Op-Ed: Putting methanol through its PACES

Written by Heather Ervin
Quaim Choudhury, ABS Senior Managing Principal Engineer, on methanol.

Quaim Choudhury, ABS Senior Managing Principal Engineer

By Quaim Choudhury, ABS Senior Managing Principal Engineer

With more than 90% of global GDP now covered by a net zero target, the growing consensus to tackle climate change is matched only by a deepening understanding of the immensity of the challenge. For the shipping industry, there’s a real urgency to reverse the 20% emissions growth of the last decade and begin the essential but expensive task of decarbonizing the global fleet, 98.8% of which, according to a 2023 report from UNCTAD, still runs on fossil fuels.

The first challenge is to overcome the huge inertia of an aging fleet, with an average ship age of 22.2 years. With over half the global fleet older than 15 years, many ships are either too old to retrofit or too young to scrap. Over time, the replacement cycle will change the fleet’s emissions profile, as shipowners place orders for newbuilds that can run on cleaner fuels such as LNG, ammonia and methanol.

The clock is now ticking to accelerate that pace of change, particularly as the IMO’s enhanced GHG strategy for 2030 includes stricter targets to cut the carbon intensity of international shipping by 40%. Shipowners must act soon to transition their fleets because without clear investment signals the availability of candidate fuels will lag demand, creating further hesitancy and potentially derailing the transition.

Any new fuel, however, must be put through its PACES to meet the industry’s expectations on Performance, Availability, Cost, Emissions and Safety. Here, methanol has a head start because in terms of performance it’s already a proven fuel, with methanol storage available in over 100 ports around the world. Its key advantage is that it’s an easy substitute for diesel because it is a liquid fuel under ambient conditions making it easy to transport, store and bunker using familiar procedures. The cost of converting diesel engines to methanol dual-fuel vessels and installing the land-based infrastructure is significantly lower than other alternative fuels that require pressurization or cryogenics.

Fossil-based methanol (known as grey or brown methanol, depending on whether derived from gas or coal) burns cleaner and delivers a tank-to-wake CO2 reduction of about 7% compared to diesel but performs worse on a well-to-wake basis.

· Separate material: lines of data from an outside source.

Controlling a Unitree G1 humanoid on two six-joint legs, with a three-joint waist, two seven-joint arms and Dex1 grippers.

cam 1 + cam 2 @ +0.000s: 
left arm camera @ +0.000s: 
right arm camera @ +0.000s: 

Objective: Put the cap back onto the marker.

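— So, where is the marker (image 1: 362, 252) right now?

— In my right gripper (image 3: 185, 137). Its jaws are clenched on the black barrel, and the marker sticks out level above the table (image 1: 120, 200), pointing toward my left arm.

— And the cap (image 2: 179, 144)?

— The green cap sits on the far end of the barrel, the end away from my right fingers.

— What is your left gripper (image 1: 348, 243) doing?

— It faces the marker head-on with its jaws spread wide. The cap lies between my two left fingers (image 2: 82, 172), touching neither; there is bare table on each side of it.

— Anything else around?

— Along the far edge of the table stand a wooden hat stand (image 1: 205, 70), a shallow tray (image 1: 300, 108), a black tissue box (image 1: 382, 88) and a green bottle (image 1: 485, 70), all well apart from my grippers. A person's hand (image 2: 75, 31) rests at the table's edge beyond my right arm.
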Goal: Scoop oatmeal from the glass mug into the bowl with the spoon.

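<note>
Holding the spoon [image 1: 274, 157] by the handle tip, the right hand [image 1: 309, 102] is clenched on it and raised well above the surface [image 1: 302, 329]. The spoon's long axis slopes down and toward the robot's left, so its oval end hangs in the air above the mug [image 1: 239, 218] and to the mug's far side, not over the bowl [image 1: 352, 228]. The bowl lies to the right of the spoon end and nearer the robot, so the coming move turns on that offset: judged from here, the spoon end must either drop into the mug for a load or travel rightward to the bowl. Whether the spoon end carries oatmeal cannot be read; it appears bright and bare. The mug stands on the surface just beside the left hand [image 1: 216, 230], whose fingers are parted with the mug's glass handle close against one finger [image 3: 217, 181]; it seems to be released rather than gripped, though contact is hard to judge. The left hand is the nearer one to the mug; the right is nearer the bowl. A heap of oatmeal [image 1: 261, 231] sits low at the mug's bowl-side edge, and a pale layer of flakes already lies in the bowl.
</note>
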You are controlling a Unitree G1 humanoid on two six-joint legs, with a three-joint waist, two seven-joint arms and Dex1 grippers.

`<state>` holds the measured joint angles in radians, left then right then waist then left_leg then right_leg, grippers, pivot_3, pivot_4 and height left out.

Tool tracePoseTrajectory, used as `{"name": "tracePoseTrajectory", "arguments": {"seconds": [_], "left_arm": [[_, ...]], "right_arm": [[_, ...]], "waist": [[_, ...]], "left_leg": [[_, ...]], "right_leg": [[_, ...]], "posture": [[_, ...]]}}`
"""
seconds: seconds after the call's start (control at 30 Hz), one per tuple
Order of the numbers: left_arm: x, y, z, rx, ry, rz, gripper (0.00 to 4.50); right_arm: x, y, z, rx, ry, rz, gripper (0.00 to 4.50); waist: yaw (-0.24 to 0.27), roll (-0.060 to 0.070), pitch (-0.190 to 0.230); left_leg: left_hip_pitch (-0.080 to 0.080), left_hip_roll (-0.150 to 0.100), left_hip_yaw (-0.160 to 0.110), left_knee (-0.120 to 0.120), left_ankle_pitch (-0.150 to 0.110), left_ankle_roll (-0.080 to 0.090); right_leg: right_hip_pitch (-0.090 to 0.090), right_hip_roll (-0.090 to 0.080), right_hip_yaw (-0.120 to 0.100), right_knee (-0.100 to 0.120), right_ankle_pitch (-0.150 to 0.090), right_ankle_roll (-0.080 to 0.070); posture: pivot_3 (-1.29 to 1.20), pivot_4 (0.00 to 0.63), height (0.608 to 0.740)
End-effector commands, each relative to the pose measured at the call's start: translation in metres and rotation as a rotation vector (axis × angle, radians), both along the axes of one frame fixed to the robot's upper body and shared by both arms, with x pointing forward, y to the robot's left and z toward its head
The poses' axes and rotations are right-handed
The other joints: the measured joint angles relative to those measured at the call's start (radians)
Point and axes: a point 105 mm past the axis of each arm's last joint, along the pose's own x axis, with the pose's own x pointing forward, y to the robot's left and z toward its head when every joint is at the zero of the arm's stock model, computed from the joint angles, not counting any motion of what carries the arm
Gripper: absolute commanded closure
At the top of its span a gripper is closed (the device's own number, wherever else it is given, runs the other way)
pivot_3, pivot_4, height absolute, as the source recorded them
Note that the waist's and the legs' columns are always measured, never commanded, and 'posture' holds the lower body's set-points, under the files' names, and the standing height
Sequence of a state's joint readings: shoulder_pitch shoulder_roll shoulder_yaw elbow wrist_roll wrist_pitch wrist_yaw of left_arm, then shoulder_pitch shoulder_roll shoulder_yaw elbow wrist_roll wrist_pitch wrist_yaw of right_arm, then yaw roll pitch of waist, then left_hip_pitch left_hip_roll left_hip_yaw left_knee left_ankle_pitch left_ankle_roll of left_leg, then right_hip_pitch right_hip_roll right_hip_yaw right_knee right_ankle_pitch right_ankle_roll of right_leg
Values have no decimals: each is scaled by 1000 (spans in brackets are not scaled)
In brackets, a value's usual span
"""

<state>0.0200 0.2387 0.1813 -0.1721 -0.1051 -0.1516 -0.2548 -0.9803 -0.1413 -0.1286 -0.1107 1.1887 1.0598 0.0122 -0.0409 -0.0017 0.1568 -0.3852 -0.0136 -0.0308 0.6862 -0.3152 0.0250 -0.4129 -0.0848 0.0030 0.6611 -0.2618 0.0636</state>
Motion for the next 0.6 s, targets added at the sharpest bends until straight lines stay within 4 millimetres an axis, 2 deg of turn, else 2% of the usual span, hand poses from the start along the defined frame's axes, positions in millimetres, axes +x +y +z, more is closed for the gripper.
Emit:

However, blue or green methanol (made from renewable biomass or via an electrolysis process), while expensive and still only available in limited quantities, are chemically identical to conventional methanol, which means there are no future compatibility issues or further engine investment required by shipping companies, allowing a seamless, gradual transition to meet future well-to-wake emissions rules.

A safe transition

As a low flashpoint fuel, methanol does impose additional safety considerations in some instances e.g., during bunkering operation, which is the primary reason ABS decided to publish the first Technical Advisory on methanol bunkering providing guidance on the technical and operational challenges that must be overcome.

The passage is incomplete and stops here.